The number of unemployed Baker County workers was down to 516, or 133 fewer than those who were seeking work in May 2003. The last time that number was so low was September 2002, when 515 people were out of work.
"Month to month, Baker County and others ride the wave of summer tourism, and that's part of" the local economy's improved performance of late, Yohannan said. "But it seems like the rest of the economy has recovered some, too."
Area manufacturing firms added 40 jobs in May over the April total, while retail trade and leisure and hospitality added 50 jobs each.
Other sectors, including natural resources and mining, construction, and information, lost 10 jobs each.
Employment numbers, especially in the manufacturing sector, might get even better by the time the July report is published in September. Dennis Elder, Marvin Wood Products personnel director, noted that his plant's employment stands at 247 full-time workers, an increase of 17 over the past two months.
The plant continues to operate three shifts per day, five days a week.
Some of those jobs have been filled by students home for the summer, the plant's busiest season, Elder said.
Carl Town, owner and general manager at the Sunridge Inn and Restaurant, said that employment there was hovering between 70 and 75 people. Town said that although his business is "very seasonal," he expected to hire several more people in the coming days.
Retail: Steady, modest growth
Local retailers also report adding staff, although at more modest levels. King's Discount Store manager Patricia Berger hired a new worker this month "because of the demands of business."
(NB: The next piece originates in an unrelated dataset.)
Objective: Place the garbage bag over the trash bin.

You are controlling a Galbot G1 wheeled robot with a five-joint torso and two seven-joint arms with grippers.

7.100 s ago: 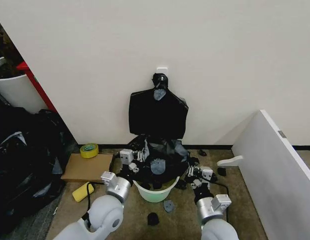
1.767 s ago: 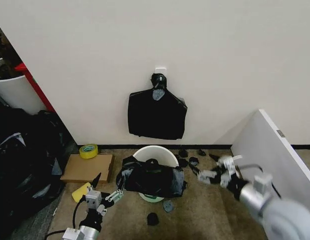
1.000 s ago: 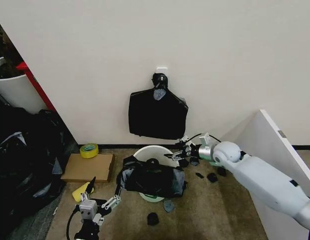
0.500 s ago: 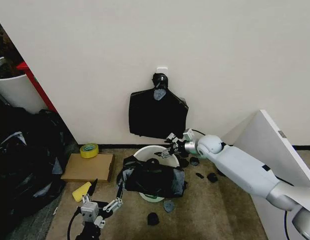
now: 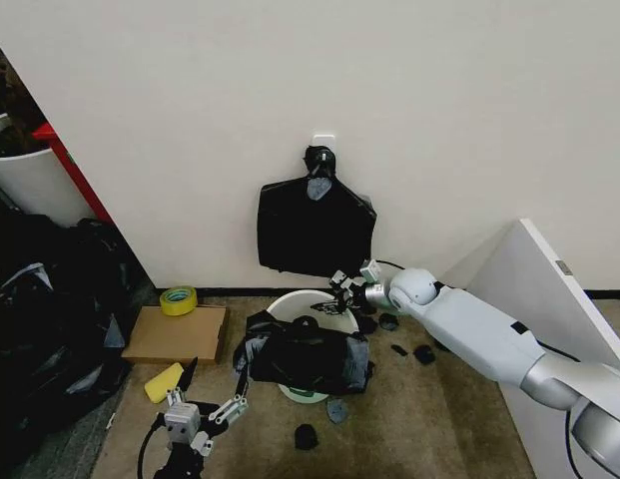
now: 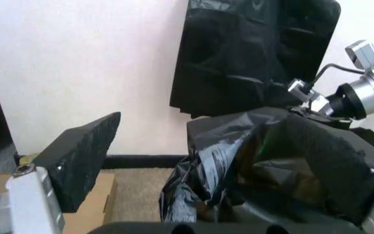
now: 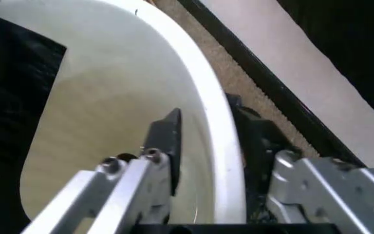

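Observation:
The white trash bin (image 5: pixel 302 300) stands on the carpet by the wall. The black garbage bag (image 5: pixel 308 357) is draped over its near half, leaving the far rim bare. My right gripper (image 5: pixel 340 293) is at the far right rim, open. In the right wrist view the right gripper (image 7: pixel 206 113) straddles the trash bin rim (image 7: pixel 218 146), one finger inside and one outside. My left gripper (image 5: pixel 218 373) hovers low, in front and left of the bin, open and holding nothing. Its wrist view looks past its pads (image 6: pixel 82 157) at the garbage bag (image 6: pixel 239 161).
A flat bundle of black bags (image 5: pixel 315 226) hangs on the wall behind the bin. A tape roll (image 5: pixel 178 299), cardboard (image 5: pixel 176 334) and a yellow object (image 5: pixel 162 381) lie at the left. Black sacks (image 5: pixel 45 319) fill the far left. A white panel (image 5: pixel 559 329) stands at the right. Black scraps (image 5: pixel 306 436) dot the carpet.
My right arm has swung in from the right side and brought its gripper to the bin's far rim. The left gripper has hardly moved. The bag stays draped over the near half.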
But new hiring will probably not occur again until near Thanksgiving, and then it will be seasonal and part-time, she said.
At Copy, Ship & Mail in the Basche-Sage Place, Joyce O'Neal has more than doubled her staff in the past year from one full-time employee to two full-timers and a part-timer. The newest employee starts Aug. 1.
"We just need more hours in the day," O'Neal said. "It seems like what we have on the shelves keeps flying off them."
How the numbers add up
Yohannan, the economist, says that the monthly unemployment rate is an estimate based on a survey sent each month to 100 Baker County employers.
"It has an error range, there's no doubt about it," he said.
But within six to nine months of publishing the estimates, the Employment Department revises them for the previous year when employers file their required quarterly tax statements, which lists each of their employees.
That system of transforming estimates into actual numbers makes the final figure a truer reflection of employment and unemployment levels, Yohannan said.
"That's more or less an exact number," Yohannan said. "It has helped us to improve on our survey sample rates."
What the future holds
Yohannan has already compiled a June unemployment estimate. Like May's, it's 6.8 percent. He expects that estimate to "go down a little in July, August and perhaps September before making its inexorable climb back up to the traditionally tough winter months.
"My guess is, the rate will go down even further," he said. "Baker County is showing a lot more jobs than last year. But by the time we get back to October or so, we're back in the same pattern."
Graphed over several years, total non-farm employment in Baker County resembles a wave with crests in the summer and troughs in the winter. The past two winters have bottomed out around 4,900; the summer of 2003, however, topped out 300 jobs lower than 2002.
Total non-farm employment for May 2004, at 5,240, already exceeds the highest point reached in July and August 2003 of 5,170 employed.